19º Congresso Fenacor – Ser longevo implica também em ter que se preocupar com mais afinco nas questões que envolvem a aposentadoria. Longevidade é o anseio de todas as pessoas, mas será que elas pensam no quanto estão preparadas para lidar com uma vida longa e fazer com que seja saudável? Os jovens brasileiros são pautados pela manutenção ou aprimoramento de seus hábitos de consumo, de seu padrão de vida, depois disso vem a quitação de dívidas. Ou seja, a preocupação com o futuro começa apenas para pessoas em torno dos 50 anos. Enquanto isso, os aposentados gastam com saúde em cinco anos a mesma coisa que gastara a vida toda.

Essas informações foram trazidas por Lucio Flávio Condurú de Oliveira, diretor presidente da Bradesco Vida e Previdência. Que destacou em sua apresentação a necessidade que o País tem de trazer produtos inovadores para o portfólio, como o Universal Life, essencial para uma população que está envelhecendo. “Quando falamos de vida, saúde e previdência nós estamos falando de produtos de longo prazo. Precisamos construir uma proposta de sustentabilidade”, incentivou o executivo.

Luciano Snel, presidente da Icatu Seguros, endossou a visão de Oliveira e afirma que o papel de cada um começa de casa e pensar nas pessoas deve ser o foco da companhia, porque isso ilustrará o bem que o mercado pode fazer à sociedade. “Essa é a venda de um produto que não é consumista, mas uma segurança” ressaltou. Lembrando que a penetração do seguro de vida e previdência é bastante baixa, 90% das famílias estão desprotegidas e um dos fatores determinantes para isso é que essas carteiras as fazem pensar em coisas ruins que esses sinistros podem trazer, esses são pensamentos que o ser humano, naturalmente, evita. Mas Snel acredita que o papel do setor que se ocupa dessas carteiras é mostrar a importância de obter uma proteção que pode solucionar problemas tão graves.

O que o Estado brasileiro é capaz de oferecer hoje, não sanará as necessidades de quem envelhecerá em breve.
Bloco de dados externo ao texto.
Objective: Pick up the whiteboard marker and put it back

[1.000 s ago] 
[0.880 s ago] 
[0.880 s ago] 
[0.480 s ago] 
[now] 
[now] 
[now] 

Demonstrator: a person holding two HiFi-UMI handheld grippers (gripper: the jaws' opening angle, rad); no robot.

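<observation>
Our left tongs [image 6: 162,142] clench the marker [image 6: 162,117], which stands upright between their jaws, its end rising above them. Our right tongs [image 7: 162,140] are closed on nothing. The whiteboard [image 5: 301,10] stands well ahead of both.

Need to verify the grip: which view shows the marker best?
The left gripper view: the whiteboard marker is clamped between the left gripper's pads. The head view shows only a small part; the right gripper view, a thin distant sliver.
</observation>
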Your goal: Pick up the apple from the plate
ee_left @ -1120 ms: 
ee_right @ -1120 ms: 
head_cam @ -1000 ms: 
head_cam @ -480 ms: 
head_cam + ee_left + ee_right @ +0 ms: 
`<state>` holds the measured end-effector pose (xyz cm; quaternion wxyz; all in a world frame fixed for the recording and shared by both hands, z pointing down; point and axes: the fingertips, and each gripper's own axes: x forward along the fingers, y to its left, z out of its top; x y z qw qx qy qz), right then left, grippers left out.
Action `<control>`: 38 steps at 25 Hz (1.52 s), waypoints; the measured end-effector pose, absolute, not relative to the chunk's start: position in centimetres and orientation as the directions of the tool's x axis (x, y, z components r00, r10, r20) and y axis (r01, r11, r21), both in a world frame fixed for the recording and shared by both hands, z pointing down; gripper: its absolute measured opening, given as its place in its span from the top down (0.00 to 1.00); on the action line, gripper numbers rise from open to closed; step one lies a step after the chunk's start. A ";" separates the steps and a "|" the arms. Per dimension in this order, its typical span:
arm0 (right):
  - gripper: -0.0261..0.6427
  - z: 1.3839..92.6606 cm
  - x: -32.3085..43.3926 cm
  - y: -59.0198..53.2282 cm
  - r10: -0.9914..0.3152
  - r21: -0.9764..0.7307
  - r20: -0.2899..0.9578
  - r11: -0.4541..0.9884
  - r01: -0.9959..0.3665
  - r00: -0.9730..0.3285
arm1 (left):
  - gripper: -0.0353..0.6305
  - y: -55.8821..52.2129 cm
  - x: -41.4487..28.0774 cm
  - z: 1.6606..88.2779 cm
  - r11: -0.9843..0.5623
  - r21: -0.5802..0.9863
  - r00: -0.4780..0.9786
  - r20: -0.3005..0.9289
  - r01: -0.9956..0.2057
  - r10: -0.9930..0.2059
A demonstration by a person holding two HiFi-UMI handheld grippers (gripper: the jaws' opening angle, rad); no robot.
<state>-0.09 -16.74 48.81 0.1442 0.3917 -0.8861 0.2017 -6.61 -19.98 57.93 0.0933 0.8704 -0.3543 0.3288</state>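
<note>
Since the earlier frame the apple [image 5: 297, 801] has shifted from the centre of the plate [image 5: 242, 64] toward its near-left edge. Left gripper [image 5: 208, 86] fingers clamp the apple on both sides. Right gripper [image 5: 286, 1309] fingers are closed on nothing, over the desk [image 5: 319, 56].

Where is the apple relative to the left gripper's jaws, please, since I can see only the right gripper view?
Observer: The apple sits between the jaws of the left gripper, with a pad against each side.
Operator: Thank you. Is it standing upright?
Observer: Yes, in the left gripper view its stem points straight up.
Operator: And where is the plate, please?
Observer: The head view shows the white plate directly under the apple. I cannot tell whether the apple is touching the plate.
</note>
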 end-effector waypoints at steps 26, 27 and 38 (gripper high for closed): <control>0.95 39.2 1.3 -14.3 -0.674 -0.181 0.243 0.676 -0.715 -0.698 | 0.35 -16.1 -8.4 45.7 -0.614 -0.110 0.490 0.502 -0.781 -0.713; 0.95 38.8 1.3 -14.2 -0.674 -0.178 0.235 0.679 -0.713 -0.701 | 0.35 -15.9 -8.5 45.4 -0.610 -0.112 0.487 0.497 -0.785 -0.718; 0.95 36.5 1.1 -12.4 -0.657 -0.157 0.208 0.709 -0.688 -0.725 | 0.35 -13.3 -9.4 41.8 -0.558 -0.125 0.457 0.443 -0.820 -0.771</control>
A previdência social já assa por problemas para enfrentar a demanda de um País que envelhece, mas não poderá dar conta das necessidades de seus idosos.  “Nós precisamos chegar a essa população que acredita que estará amparada na velhice, precisamos levar a consciência de necessidade de se proteger a partir de agora”, afirmou Ricardo Iglesias Teixeira, diretor presidente da Centauro-ON. Para ele, o corretor de seguros é quem pode desenvolver esse papel, mas para isso o profissional precisará estar focado e preparado, inclusive psicologicamente, para estar perto de seus clientes.

Mas Rogério Abreu de Araújo, sócio diretor da TGL Consultoria, lembra que é importante saber que o corretor não está passando por uma falsa sensação de segurança, quando na verdade possui um seguro deficitário por pura falta de conhecimento. “É preciso passar para ele o que é o seguro de vida tem importância ara os filhos, a família, que eles vão querer vê-los bem mesmo que não estejam presentes”, afirmou.

Josusmar de Sousa, coordenador da comissão técnica de Vida, Previdência e Capitalização do Sincor-SP, é categórico: “não ter seguro de vida é negligenciar a própria família. O corretor é capaz de mudar o futuro de uma família, a magia da profissão é essa”.

Assim como dito por Alaor Silva Júnior, presidente do Pasi, o corretor precisa assumir sua função social e prestar atenção, também, nas classes menos favorecidas. “O mercado é muito promissor. Quando vc consegue sensibilizar a classe trabalhadora e empresarial, os corretores ficam com um campo imenso para fazer algo acontecer”, acredita. Junior acredita também que as entidades do mercado, como Fenacor e CNseg, devem investir no rejuvenescimento do mercado, que serão capazes de acompanhar as mudanças tecnológicas.

“O corretor precisa crescer com a onda do mercado. Se não, daqui 6 anos, os números vão ser outros e alguém terá tomado a atitude de começar que nós não tomamos”, finaliza Araújo.